O crack virou um culpado perfeito para os roubos e violencias. Sou usuário a 15 anos, larguei por 2 anos e agora faço uso novamente. Vou largar novamente para me focar em alguns projetos. O usuário que rouba, não rouba porque usa crack, ele rouba porque tem má indole. Nunca roubei nada e sempre trabalhei. A televisão, pra ganhar audiência, faz sensacionalismo em cima de usuários de crack e a sociedade destruiu a dignidade deles. A falta de respeito com o usuário ensinada em telejornais, se repetem em casa com a mãe, pai, esposa e outros. Não existe ainda, uma droga pior que o alcool para destruir lares, amizades e pessoas. O alcool faz a mulher apanhar, o motorista atropelar e o amigo matar o outro no bar. Uma pessoa bebada não tem consiência alguma do que esta fazendo por varias horas. Eu nao bebo, somente uso o crack, pois o crack me deixa conciente e o alcool não. Ja bebi, larguei quando por volta de 8 anos, hoje não suporto uma pessoa sob efeito do alcool ao meu lado.

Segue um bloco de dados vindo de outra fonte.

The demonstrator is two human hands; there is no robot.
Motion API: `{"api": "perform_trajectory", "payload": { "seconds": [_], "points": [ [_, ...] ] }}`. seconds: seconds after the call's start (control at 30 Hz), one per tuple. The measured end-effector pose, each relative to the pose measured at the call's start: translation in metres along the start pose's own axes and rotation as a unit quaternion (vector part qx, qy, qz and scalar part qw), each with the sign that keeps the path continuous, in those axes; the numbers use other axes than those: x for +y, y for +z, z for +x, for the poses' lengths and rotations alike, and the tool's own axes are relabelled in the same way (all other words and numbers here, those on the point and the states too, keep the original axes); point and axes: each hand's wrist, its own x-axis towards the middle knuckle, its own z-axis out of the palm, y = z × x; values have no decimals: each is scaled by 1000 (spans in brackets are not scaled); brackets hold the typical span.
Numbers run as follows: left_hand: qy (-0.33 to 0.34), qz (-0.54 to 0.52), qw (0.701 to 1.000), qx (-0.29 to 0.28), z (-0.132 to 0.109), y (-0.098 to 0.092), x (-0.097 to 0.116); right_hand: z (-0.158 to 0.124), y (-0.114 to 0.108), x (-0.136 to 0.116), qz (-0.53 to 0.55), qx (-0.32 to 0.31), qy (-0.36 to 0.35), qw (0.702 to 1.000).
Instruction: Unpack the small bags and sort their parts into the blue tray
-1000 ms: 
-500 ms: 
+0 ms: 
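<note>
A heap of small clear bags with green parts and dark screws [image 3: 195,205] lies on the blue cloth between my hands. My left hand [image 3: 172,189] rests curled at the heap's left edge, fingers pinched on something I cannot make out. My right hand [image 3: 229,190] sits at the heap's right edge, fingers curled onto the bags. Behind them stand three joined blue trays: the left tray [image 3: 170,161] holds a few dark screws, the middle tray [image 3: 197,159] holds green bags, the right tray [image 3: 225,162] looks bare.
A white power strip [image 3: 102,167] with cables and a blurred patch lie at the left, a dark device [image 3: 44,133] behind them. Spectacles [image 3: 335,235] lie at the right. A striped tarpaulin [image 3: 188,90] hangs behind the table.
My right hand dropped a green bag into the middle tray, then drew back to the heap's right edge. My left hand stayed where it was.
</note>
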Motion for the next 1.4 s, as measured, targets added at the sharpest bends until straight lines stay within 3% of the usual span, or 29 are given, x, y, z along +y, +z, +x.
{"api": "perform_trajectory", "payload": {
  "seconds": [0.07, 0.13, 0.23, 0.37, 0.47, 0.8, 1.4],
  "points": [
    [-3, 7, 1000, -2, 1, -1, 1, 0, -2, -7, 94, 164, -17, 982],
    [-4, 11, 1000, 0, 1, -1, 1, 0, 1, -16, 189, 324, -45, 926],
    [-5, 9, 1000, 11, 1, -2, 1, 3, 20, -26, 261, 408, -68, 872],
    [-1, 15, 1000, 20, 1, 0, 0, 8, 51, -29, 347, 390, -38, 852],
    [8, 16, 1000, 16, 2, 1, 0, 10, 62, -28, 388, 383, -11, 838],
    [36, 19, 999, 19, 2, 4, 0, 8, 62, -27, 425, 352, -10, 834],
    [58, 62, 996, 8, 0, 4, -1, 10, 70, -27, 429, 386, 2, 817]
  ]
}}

O crack ajuda o governo a esconder as desgraças que o álcool traz pra sociedade. Ajuda também, as emissoras, pois não precisam mostrar pra sociedade o mal que o álcool faz pra sociedade, assim preservam seus mega clientes. A sociedade sem opnião formada, se deixa acreditar que o câncer do mundo é o crack e trata os usuários, independente quem seja, como o pior bicho do mundo. Pessoas, como a minha mãe, reproduz com fieldade o tratamento que alguns telejornais tem com os usuários. Com tanta discriminação ensinada pela televisão, as pessoas se acham no direito também, aliás, acabam vendo com uma postura normal. E é por isto que muitos saem de casa e vão pra rua. Embora eu não queira mais aceitar isto, não irei pra rua, vou me reoganizar financeiramente e viver bem longe de quem não me respeita.